Swaziland, with a population of about 1.4 million sandwiched between regional economic power South Africa and war-scarred Mozambique, is one of Africa’s poorest states, with an unemployment rate of about 40 percent. About seven in 10 people live below the national poverty level.

In contrast, King Mswati III has 14 wives and a personal fortune of $200 million, according to Forbes magazine. The king’s wealth is equal to about 8 percent of the state’s GDP.

Swaziland is running out of money due to a 60 percent decline in revenue from regional trade and by June it may not be able to service its debt and pay civil servants’ salaries.

Swaziland has little developed industry. A drop in revenue from the Southern African Customs Union, 85 percent of which is generated by South Africa, has aggravated the financial crisis.

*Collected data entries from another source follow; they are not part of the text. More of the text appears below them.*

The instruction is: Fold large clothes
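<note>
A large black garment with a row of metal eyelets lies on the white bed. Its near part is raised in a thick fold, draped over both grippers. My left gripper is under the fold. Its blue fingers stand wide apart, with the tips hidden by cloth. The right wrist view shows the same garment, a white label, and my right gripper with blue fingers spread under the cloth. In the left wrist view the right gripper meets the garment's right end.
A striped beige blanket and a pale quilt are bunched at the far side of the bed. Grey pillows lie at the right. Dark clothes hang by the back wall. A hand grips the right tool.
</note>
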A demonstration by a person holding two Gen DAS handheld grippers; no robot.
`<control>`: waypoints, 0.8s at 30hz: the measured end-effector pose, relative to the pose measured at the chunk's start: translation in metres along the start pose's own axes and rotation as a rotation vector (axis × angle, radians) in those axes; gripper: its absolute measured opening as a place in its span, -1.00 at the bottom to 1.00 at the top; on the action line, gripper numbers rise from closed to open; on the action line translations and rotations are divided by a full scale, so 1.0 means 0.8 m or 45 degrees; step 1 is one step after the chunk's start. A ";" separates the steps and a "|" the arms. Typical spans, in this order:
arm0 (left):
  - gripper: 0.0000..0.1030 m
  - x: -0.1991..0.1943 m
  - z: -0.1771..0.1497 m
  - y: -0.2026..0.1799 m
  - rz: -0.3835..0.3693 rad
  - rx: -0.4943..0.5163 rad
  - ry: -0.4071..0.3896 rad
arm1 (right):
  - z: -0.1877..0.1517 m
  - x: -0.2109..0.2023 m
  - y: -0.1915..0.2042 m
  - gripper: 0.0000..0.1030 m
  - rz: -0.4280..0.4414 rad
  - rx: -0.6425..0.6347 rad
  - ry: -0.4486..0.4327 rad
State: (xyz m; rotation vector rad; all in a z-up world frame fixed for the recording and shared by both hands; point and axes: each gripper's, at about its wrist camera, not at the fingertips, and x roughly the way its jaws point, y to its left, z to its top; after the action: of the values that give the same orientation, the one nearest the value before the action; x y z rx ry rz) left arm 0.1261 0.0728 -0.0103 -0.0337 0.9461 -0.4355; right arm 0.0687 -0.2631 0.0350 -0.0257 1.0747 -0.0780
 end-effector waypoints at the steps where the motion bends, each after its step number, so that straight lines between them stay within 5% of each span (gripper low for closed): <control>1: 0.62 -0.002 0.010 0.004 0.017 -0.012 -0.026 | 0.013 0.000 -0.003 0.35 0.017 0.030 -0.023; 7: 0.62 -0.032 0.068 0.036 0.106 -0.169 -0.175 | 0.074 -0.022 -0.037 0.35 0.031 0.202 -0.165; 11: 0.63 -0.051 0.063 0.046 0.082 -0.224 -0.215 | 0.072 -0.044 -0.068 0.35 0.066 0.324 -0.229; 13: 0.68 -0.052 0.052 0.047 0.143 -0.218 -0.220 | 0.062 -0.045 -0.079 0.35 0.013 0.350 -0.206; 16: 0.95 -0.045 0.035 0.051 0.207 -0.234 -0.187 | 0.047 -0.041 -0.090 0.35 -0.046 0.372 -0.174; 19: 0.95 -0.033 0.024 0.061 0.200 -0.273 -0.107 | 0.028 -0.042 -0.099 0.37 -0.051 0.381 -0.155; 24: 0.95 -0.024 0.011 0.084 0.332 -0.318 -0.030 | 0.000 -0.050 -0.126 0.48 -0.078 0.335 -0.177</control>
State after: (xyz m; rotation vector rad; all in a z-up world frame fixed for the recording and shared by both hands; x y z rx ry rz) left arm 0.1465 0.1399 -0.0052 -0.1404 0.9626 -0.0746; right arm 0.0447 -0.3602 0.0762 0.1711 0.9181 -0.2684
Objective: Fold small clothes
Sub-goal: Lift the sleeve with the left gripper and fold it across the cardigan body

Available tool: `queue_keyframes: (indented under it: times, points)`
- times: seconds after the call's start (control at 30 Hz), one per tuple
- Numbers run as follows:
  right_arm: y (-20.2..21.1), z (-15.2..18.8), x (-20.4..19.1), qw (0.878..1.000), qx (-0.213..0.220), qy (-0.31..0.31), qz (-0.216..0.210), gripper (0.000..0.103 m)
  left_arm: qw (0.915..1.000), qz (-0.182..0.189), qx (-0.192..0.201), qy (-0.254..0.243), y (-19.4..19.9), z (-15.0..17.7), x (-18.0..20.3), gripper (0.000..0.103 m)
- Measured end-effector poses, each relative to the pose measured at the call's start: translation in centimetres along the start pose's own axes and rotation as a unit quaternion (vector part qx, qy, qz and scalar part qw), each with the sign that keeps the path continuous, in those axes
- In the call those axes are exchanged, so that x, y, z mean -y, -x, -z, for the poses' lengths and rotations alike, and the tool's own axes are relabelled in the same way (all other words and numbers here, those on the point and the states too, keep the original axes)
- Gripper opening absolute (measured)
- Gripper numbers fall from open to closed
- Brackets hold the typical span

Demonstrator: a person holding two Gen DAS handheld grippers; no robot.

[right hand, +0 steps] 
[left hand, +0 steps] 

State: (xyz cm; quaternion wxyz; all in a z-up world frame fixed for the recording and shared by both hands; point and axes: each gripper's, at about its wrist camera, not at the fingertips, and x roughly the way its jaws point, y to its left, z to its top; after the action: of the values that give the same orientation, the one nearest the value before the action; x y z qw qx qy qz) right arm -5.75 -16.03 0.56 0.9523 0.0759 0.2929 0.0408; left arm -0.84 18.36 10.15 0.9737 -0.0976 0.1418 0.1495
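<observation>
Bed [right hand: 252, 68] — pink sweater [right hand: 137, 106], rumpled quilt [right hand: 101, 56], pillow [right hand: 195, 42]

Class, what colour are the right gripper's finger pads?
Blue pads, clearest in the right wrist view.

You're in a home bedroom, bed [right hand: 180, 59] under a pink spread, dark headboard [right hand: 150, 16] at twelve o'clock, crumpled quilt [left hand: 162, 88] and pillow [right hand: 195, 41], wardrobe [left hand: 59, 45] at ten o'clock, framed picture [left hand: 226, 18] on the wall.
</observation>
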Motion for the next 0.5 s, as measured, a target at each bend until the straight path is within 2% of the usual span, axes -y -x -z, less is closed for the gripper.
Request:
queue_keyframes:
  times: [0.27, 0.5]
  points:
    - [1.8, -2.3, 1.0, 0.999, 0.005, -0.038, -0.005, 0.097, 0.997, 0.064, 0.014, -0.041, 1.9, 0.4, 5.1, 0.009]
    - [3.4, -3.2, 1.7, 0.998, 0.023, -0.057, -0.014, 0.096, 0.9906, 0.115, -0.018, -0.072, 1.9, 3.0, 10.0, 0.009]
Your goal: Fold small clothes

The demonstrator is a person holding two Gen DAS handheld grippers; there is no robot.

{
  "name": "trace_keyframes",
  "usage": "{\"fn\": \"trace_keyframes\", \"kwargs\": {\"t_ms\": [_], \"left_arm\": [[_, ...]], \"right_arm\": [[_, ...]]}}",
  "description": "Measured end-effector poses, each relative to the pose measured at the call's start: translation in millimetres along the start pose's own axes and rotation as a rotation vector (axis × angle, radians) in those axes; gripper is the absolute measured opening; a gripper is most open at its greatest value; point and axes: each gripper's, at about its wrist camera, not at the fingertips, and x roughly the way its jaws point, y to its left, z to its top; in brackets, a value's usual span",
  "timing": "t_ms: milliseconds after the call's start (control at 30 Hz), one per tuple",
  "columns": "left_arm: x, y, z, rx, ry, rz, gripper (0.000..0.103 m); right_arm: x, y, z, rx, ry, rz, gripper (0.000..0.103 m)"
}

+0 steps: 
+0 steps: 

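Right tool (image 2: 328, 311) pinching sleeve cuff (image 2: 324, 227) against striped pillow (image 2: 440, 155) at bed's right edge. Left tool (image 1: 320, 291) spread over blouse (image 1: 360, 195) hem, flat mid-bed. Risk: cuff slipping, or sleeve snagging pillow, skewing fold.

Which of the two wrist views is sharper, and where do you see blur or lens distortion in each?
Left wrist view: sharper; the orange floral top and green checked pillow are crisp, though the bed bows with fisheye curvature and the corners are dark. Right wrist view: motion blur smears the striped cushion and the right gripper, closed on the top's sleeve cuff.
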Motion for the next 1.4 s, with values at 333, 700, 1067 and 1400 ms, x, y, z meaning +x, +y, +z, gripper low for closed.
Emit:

In March, about 2,000 activists took Mbabane’s streets in a rare protest and called for the resignation of the government who they blame for the state’s financial woes.

The U.S. State Department, in its annual report on human rights issued on April 8, listed a long catalogue of rights abuses in Swaziland.

“Human rights problems included inability of citizens to change their government; extrajudicial killings by security forces; mob killings; police use of torture, beatings, and excessive force on detainees; police impunity; arbitrary arrests and lengthy pre-trial detention,” it said.